* WORK TASK
Please find all lines in the data that hold the string "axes" and copy them.

__________________________________________________

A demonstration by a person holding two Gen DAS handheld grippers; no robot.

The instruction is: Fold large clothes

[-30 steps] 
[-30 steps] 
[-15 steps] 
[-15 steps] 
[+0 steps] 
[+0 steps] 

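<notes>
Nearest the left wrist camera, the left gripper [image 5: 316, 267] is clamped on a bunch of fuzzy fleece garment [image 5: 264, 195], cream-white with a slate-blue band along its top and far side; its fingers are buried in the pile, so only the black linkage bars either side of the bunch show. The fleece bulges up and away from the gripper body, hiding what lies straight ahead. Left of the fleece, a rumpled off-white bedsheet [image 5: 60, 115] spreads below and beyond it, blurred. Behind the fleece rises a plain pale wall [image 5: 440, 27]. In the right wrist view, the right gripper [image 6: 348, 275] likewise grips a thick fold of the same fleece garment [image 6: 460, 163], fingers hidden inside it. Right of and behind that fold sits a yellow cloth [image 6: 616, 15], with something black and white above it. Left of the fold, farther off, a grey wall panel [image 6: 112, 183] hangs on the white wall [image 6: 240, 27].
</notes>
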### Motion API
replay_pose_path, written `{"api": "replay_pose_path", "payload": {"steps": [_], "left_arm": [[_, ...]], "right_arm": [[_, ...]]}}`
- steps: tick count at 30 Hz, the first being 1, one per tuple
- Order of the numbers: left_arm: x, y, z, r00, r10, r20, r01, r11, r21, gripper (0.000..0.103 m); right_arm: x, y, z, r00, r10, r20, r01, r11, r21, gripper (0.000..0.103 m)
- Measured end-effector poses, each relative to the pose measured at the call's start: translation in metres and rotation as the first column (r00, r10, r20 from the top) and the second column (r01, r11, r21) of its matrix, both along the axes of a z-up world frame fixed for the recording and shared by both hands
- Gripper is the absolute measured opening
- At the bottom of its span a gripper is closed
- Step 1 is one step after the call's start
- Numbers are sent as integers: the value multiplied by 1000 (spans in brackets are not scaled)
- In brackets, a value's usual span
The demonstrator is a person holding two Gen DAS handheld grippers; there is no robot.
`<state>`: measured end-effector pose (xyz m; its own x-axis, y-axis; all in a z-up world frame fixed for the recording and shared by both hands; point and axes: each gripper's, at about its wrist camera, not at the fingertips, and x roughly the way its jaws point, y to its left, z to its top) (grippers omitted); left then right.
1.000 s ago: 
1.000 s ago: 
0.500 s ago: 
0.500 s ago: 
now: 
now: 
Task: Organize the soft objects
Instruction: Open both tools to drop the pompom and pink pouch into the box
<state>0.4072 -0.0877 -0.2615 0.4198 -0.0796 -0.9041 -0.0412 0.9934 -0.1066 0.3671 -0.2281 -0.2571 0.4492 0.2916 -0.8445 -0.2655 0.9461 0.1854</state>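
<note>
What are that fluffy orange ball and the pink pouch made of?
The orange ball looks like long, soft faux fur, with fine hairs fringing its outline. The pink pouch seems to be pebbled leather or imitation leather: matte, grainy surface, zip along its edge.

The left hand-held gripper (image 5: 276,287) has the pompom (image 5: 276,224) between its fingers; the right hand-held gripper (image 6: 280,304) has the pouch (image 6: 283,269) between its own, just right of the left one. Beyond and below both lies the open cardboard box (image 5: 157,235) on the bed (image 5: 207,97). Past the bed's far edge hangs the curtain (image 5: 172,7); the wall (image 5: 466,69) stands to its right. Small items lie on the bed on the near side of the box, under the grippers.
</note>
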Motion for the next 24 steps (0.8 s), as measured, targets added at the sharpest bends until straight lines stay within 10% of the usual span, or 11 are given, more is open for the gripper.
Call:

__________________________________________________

* YOUR RESPONSE
- Measured end-effector poses, each relative to the pose measured at the call's start: translation in metres and rotation as the first column (r00, r10, r20 from the top) and the second column (r01, r11, r21) of its matrix, both along the axes of a z-up world frame fixed for the recording and shared by both hands
`<state>`: measured end-effector pose (xyz m; its own x-axis, y-axis; all in a z-up world frame fixed for the recording and shared by both hands; point and axes: each gripper's, at about its wrist camera, not at the fingertips, and x roughly the way its jaws point, y to its left, z to its top) (grippers omitted); left then right.

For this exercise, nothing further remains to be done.